Although I’m pleased as can be that most of the world has moved beyond blaming the Jews for everything I’m not happy about society’s continued need to create scapegoats to blame everything on. In this case millennials have become the new scapegoats. Millennials are blamed for the failures of everything from Social Security to roads:
Millennials, they even drive different.
This key group of Americans is inadvertently creating unsafe conditions on America’s roads, according to a new report from Standard & Poor’s. That’s because this younger cohort is driving less than older groups and driving in more fuel-efficient vehicles when they do.
As a result, their gas consumption is lower so they pay less in federal gas tax, which is pegged at 18.4 cents per gallon. This means they contribute less to the Federal Highway Trust Fund, which helps pay for infrastructure maintenance in states.
Here’s the thing, it’s not the fault of millennials that the roads suck. It’s the State’s fault. The State has decreed a monopoly on transportation infrastructure and, like all monopolies, has run it into the ground. Consider the way the State funds transportation maintenance: gas taxes. Now consider the decrees the State has issued mandating more fuel economical vehicles. It really tied its own noose but forcing automobile manufacturers to build vehicles that use less of the very substance that is used to pay for transportation infrastructure.
More importantly though is the State has done almost nothing to increase its own efficiency. Look at any technology that exists in a freer market (one that entirely monopolized by the State). Every year the products either become cheaper, better, or both. Consumers expect better products or a lower price. Producers want to increase profits, which requires improving its manufacturing efficiency and technology.

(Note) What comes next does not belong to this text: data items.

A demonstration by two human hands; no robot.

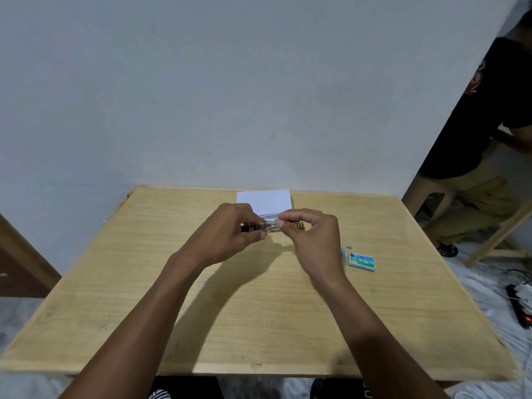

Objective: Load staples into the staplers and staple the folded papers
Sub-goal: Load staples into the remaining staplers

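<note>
My left hand [230, 233] grips a small stapler [256, 227] with a dark, metallic body, held level above the table's far middle. My right hand [309, 234] pinches something small at the stapler's top with thumb and forefinger; what it pinches is too small to tell. A yellow-labelled part [299, 225] shows just behind the right fingers. A folded white paper [263, 201] lies behind both hands at the table's far edge. A teal staple box [362, 262] lies to the right of my right wrist.
The wooden table [259, 312] stands against a pale wall. A small blue scrap [350, 246] and a blue piece [343, 252] lie by the box. A person in dark shirt [489, 125] sits at right. Cables and a power strip [518, 303] lie on the floor.
</note>
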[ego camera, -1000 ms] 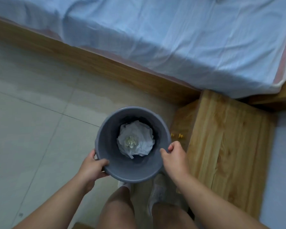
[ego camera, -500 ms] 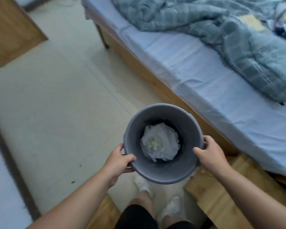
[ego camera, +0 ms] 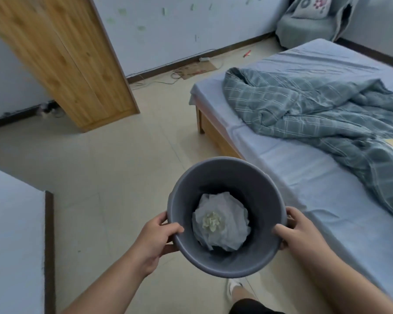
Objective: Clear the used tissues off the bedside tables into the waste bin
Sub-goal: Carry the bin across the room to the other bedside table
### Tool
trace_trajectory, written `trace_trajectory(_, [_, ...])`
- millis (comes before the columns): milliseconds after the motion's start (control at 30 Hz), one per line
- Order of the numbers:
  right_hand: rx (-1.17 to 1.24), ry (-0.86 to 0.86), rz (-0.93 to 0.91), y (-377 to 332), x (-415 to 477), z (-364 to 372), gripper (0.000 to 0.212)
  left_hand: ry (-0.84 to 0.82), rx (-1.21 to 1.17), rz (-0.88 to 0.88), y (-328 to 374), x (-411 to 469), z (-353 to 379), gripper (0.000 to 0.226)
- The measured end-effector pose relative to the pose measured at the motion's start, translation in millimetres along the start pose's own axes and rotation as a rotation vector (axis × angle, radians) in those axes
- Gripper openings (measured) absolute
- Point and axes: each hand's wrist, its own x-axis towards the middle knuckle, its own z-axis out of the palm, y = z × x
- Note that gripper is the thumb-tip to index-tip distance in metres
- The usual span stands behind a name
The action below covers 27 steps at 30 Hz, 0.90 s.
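Observation:
I hold a round grey waste bin [ego camera: 216,175] in the air in front of me, above the tiled floor. My left hand [ego camera: 156,241] grips its left rim with the thumb inside. On the opposite rim, my right hand [ego camera: 297,232] does the same. A crumpled white tissue [ego camera: 222,225] with a yellowish clump at its centre lies at the bottom of the bin. No bedside table is in view.
A bed [ego camera: 304,177] with a blue sheet and a rumpled checked quilt [ego camera: 315,107] runs along my right. A wooden wardrobe [ego camera: 66,55] stands at the back left. A wall corner [ego camera: 16,234] juts in at the left. Cables [ego camera: 191,71] lie by the far wall.
My view has swung up and left from the bedside table to the open room. Both hands keep the same grip on the bin, which has come along with me.

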Motion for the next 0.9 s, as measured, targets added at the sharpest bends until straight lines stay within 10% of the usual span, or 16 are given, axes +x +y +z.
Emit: trace_trajectory(900, [-0.320, -0.361, -0.186, -453, 540, 316, 0.039, 0.301, -0.221, 0.086, 360, 407, -310, 0.041])
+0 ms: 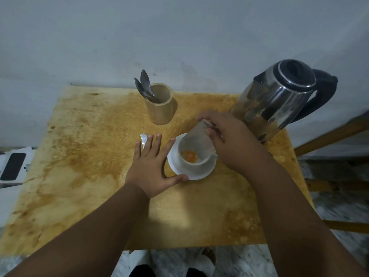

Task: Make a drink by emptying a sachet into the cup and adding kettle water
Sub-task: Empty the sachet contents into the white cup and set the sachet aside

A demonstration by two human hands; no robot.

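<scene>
Frame centre: the right hand (229, 136) pinches the upended sachet (197, 134) over the white cup (191, 154) so orange powder (189, 156) falls inside; the left hand (151, 164), spread open and empty, steadies the saucer (199, 173). The kettle (279, 96) waits at upper right.

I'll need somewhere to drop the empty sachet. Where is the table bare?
Bare: the left half of the table, and the near strip before the saucer. Crowded: the far right, with spoon holder, kettle, cup and both hands.

Dim, soft focus, wide-angle edge distortion
</scene>
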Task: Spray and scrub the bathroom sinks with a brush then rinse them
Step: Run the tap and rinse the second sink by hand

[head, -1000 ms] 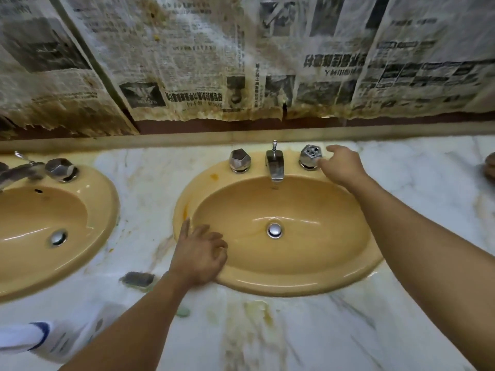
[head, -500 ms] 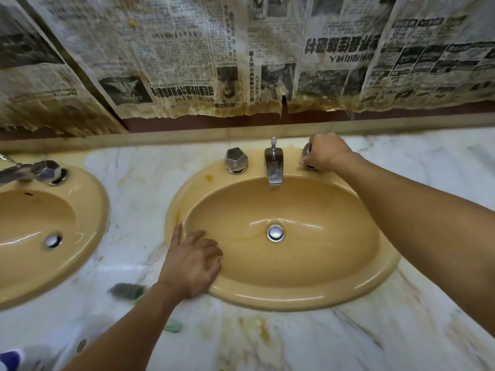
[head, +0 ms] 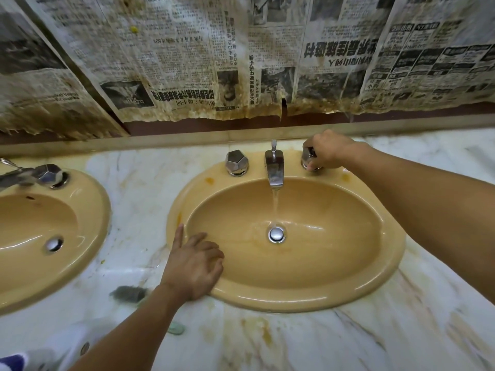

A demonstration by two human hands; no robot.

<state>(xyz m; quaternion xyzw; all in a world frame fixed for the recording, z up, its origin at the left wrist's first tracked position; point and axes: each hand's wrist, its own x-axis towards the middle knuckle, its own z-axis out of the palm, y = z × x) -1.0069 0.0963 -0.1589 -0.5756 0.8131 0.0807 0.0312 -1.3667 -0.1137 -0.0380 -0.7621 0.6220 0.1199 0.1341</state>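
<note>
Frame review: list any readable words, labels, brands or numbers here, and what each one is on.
Nothing can be quoted with confidence.
Newspaper sheets on the wall, bold headlines: East Asian characters, seemingly mirror-reversed, not legible.
Newspaper columns: too small to read.
Dark advert box on the newspaper: reversed, blurred lettering, unreadable.
White bottle at lower left: blurred, no label readable.
Right sink and tap: no markings seen.

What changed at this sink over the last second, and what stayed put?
The right hand closed over the right tap knob and grips it; water now runs from the spout into the sink. The left hand stays on the sink's front rim, brush untouched on the counter.
</note>
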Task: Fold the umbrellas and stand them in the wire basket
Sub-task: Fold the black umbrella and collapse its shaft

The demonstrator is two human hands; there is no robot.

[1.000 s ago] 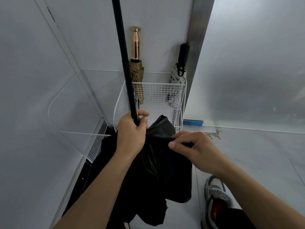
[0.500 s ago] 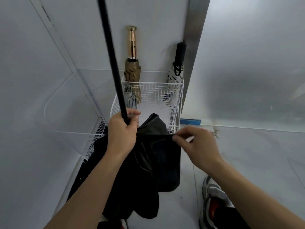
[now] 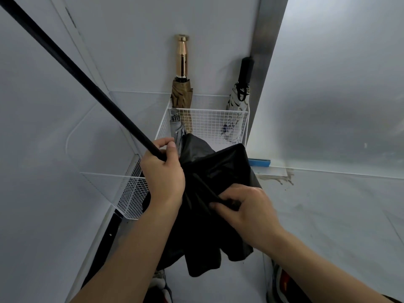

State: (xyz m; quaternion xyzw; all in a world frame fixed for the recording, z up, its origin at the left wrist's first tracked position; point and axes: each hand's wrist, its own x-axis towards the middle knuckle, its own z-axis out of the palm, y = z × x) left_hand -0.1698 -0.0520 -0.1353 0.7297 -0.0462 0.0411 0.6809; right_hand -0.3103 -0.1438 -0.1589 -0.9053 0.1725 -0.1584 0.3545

While personal electronics, automobiles, fabrics, kitchen knives, and basically everything else have gotten better, become cheaper, or both the same can’t be said for transportation infrastructure. Roads today are nearly identical to roads from decades back. Road construction technology has almost improved very little over the decades.
Judging by every non-monopolized technology we have access to roads today should be phenomenally better than the roads our parents drove on. Road construction technology should be at a point where building new roads or replacing old roads is cheap and fast. The fact less plunder from gas taxes is rolling in should be a nonissue because the entire process surrounding transportation infrastructure should be a lot cheaper.
If you hate potholes blame the State for failing to improve the efficiency of its declared monopolies.